Task prompt: Starting at the first line of the data below, write out each line exactly until you reach the line containing "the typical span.", and include that line too.

Source data:
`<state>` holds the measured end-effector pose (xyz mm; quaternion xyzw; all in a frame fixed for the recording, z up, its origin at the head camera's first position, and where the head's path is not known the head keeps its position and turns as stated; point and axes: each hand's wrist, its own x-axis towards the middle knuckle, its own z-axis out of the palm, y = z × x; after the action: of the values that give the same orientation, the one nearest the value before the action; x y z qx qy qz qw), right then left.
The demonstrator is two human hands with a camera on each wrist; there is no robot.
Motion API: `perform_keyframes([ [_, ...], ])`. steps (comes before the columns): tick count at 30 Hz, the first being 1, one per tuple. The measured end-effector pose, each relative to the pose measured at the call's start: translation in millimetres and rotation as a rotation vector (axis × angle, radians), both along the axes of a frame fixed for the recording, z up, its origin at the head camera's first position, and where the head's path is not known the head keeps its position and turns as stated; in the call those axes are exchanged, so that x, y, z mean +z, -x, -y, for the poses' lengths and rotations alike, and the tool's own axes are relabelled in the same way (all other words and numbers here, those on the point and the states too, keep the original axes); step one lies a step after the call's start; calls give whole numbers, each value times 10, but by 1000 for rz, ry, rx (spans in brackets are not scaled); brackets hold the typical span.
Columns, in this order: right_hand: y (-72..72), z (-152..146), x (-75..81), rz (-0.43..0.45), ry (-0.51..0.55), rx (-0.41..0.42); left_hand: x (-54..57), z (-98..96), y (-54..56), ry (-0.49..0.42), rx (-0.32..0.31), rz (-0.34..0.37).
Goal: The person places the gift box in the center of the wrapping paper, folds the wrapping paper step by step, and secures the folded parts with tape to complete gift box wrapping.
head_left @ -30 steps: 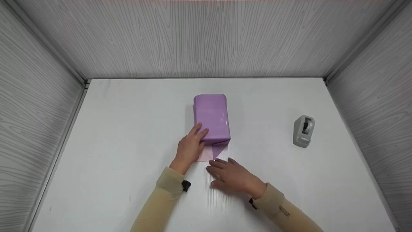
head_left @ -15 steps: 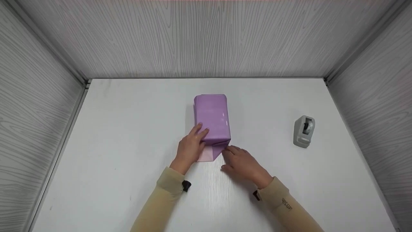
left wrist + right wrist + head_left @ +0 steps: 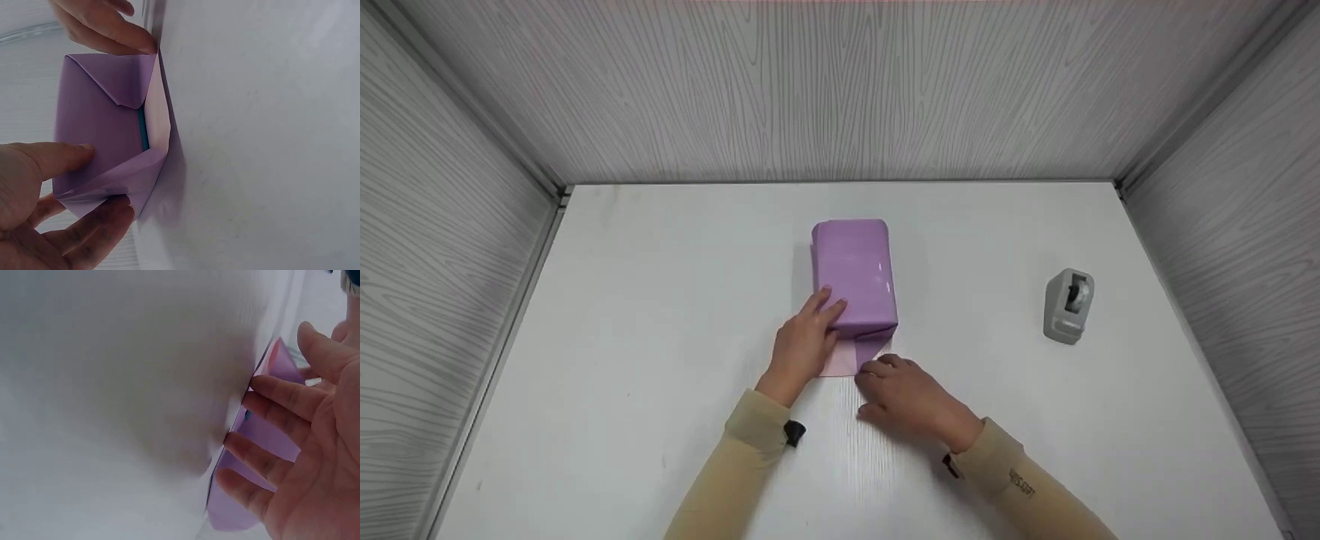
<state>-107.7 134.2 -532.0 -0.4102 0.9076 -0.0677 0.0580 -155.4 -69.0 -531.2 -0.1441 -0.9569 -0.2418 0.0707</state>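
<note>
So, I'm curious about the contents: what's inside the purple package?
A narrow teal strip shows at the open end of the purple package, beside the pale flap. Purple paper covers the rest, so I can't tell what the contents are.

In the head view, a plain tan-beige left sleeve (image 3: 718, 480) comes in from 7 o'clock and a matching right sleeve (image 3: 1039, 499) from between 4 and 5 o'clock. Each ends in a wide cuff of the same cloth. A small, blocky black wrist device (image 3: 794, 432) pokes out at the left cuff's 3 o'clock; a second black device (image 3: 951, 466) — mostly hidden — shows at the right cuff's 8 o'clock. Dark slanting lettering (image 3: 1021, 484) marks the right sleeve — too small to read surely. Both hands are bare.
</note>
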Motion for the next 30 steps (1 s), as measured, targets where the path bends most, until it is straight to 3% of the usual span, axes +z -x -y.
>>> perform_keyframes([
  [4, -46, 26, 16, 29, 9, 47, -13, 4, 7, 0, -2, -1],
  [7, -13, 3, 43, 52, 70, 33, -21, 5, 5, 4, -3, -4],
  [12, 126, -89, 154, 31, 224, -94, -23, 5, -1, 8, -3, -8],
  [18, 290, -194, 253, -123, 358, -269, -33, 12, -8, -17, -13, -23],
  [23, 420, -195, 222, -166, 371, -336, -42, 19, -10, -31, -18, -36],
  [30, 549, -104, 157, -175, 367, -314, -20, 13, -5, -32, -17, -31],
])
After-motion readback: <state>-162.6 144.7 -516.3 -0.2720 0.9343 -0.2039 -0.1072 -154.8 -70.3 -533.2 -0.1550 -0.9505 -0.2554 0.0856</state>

Answer below:
`<state>` holds the measured end-effector pose (xyz mm; quaternion xyzw; all in a frame fixed for the recording, z up, its origin at the head camera's first position, and where the head's path is not known the head keeps its position and turns as stated; point and axes: each hand's wrist, its own x-axis towards the middle knuckle, its own z-axis out of the palm, y = z × x; after the action: of the values that give the same orientation, the one nearest the value before the action; x y z qx qy qz qw), right then left.
The demonstrator is two human hands with a camera on each wrist; there is no robot.
Motion API: `perform_keyframes([ [_, ...], ])`. steps (comes before the columns): tick count at 30 Hz, the first being 1, one per tuple. The measured end-effector pose, each relative to the pose measured at the call's start: translation in millimetres and rotation as a rotation vector (axis × angle, radians), both along the axes of a frame fixed for the recording, z up, its origin at the head camera's first position, and where the head's path is not known the head keeps its position and turns as stated; in the call those axes are exchanged, so that x, y, z mean +z, -x, -y, for the poses' lengths and rotations alike, and the tool's own axes are relabelled in the same way (all other words and numbers here, those on the point and the states too, keep the original axes); step one lies a step after the call's start; calls give whole numbers, each value times 10, but by 1000 for rz, ry, rx (spans in brackets are not scaled); brackets hold the typical span.

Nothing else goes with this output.